Em uma destas poucas excursões pela cidade, a cada dia nos trancamos mais na proteção dos nossos lares e dos shoppings centers, presenciei uma cena pavorosa. Um senhor, pai de família, agredia um desses marmanjos que pedem dinheiro ali na região da Boca Maldita. Estava aborrecido com a insistência do rapaz a pedir dinheiro, pela perseguição que já durava algumas voltas.
Depois de agredir o rapaz, berrar sobre a situação, tornava a ameaçar partir para cima do rapaz como um touro enfurecido. O rapaz, fugindo, ainda tropeça no pé de um homem que tentou derruba-lo. Eu e mais dois amigos gays, na barraquinha das baianas, presenciávamos a cena. Em seguida, a guarda municipal aparece, quadro homens, e a mulher que estava acompanhando o homem alterado diz que o rapaz tentou puxar a sua bolsa, exagero.
Eu fiquei ali, chocado. Em pleno domingo as pessoas se estressando. Comentei rapidamente com meus amigos que eu havia antes comprado quatro churrasquinhos para umas crianças que pediam algo para comer. Continuei ali pensando por que eu tinha que contar do meu gesto ‘nobre’ e imaginado a vida daquele rapaz que pelo julgar da sociedade queria dinheiro para drogas.
Eu tive uma educação cristã. Graças às freiras salesianas acho que sou mais sensível que as outras pessoas. Pelo menos aprendi melhor essa parte das lições. Não consegui depois me conformar como que aquele homem agrediu um semelhante, mesmo com todo o saco cheio, isso jamais poderia ser admitido. Não me perdoei por ter ficado calado. Deveria ter mandado os policiais prenderem aquele senhor. Ele deve ser do mesmo tipo que se acha no direito de agredir um homossexual. Pois se acha mais ser humano que o outro. E o moço que colocou o pé para o outro cair… acho que tem uma passagem na bíblia que diz que alguém colocou o pé para Jesus cair. Se não tem, deve ter acontecido. Mas eu não sou tão fervoroso assim. O que mais me chocou é que o rapz que colocou o pé era negro. Não acreditei quando vi. Ele deveria entender de preconceito.
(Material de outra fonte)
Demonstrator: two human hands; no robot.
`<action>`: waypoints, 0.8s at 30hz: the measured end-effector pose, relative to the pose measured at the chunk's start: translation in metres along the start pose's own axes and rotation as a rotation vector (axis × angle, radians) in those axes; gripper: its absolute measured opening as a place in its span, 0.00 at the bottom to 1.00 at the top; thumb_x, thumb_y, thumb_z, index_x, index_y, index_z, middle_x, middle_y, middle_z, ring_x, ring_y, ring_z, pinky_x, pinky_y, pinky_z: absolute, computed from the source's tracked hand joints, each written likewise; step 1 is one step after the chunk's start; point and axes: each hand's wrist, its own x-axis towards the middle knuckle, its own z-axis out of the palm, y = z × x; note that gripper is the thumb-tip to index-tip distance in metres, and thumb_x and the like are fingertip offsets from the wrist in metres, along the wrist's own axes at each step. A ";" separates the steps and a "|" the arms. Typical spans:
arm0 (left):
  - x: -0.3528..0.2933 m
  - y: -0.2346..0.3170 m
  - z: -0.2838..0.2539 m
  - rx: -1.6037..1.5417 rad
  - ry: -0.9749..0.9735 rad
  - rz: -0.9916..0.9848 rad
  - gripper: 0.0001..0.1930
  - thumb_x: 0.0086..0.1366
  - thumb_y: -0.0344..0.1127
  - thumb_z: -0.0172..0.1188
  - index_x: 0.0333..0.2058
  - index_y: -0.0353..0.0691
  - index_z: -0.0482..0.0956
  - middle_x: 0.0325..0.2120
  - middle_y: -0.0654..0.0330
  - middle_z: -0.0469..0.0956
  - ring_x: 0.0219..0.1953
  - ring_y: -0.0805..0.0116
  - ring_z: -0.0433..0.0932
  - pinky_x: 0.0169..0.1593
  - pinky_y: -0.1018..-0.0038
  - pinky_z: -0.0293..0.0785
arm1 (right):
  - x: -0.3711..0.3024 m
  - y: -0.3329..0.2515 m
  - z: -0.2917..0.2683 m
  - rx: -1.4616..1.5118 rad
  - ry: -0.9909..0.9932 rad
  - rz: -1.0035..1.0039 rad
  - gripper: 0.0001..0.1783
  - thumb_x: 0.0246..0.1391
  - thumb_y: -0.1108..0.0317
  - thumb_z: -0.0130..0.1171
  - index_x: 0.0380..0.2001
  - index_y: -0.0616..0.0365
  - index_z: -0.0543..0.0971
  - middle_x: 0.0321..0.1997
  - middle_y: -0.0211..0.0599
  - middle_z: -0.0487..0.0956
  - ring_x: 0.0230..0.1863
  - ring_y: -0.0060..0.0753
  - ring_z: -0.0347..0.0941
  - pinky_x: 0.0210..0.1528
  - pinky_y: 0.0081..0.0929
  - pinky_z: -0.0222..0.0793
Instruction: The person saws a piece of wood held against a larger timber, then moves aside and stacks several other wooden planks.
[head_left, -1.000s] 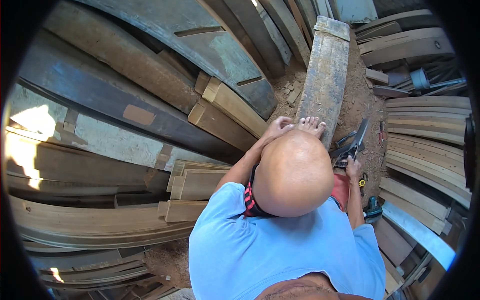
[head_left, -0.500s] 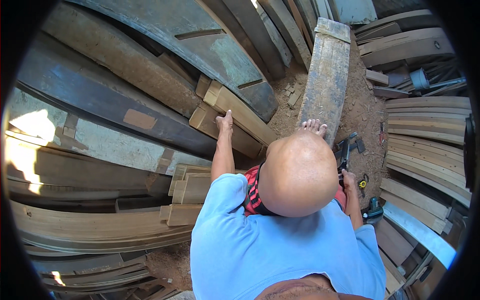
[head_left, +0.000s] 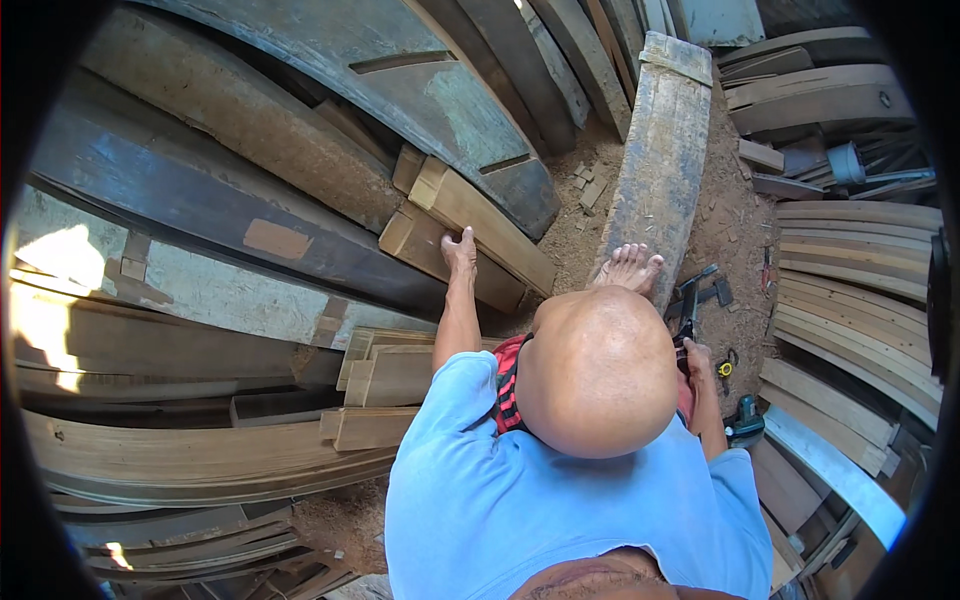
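Observation:
My left hand (head_left: 460, 250) reaches forward to a pair of light brown wooden beams on the left. Its fingers are apart and touch the lower wooden beam (head_left: 430, 250), beside the paler upper wooden beam (head_left: 470, 212). On the right, my right hand (head_left: 699, 358) is closed beside my leg, around the near end of a black tool (head_left: 689, 308). The hand and leg partly hide that tool, and its exact kind does not show. My bare foot (head_left: 630, 268) rests on a worn, dusty plank (head_left: 655, 160) stretching away from me.
Dark boards (head_left: 250, 190) and curved timber (head_left: 200, 455) crowd the left; stacked pale slats (head_left: 850, 310) line the right. A yellow tape measure (head_left: 725, 369), a teal power tool (head_left: 745, 420) and red-handled pliers (head_left: 766, 270) lie at the right. Wood offcuts (head_left: 592, 190) and shavings cover the ground.
My left hand has shifted slightly right along the beams and its fingers have spread. More of my foot shows on the plank. My right hand stays at the black tool.

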 end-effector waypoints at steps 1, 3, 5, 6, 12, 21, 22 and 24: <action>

Fico indignado com a nossa postura de ignorar os semelhantes e o estrago que nós mesmos criamos. A pobreza é o resultado do acúmulo das nossas riquezas. A pobreza é fruto da exploração das classes. Marxismo à parte, alguém se ferrou (não me refiro a quem trabalha muito para pagar as contas) para que nós possamos andar de carro zero e ter apartamentos decorados pela Tok Stok. Se você não compra esta idéia, pense no planeta e nos minerais, água, petróleo, como um bem de todos… nós compramos e usamos – usurpamos – muito além da nossa cota.
Não estou defendendo o socialismo, mas temos que admitir que essa teoria cumpriu o seu papel de minimizar os estragos do capitalismo. Ou pelo menos em nos dar a consciência desse efeito. Não quero que as pessoas distribuam seu ordenado por aí. Gostaria de pedir mais respeito aos que não tiveram a sorte e o discernimento para construir uma vida confortável, gostaria de pedir mais tato com os diferentes.
Tenho certeza que o homem que oferece empréstimos não receberia a tal bofetada por ser insistente, mesmo usando das mesmas técnicas de persuasão do pedinte. Cada um deve fazer a sua parte. E não me refiro as boas ações de todos os dias, mas já seria um começo. A fome tem pressa, nunca deixe de alimentar alguém, um dia pode ser você, ou um filho seu, por mais dinheiro que você tenha.
Não devemos ficar calados. Não me perdoei por não ter dito tudo isso lá, naquele momento. Talvez por vergonha, me calei. Não devemos ter vergonha de defender os indefesos, não devemos ter vergonha de expressar aquilo que acreditamos. Gostaria que tudo isso fosse um conto, mas aconteceu.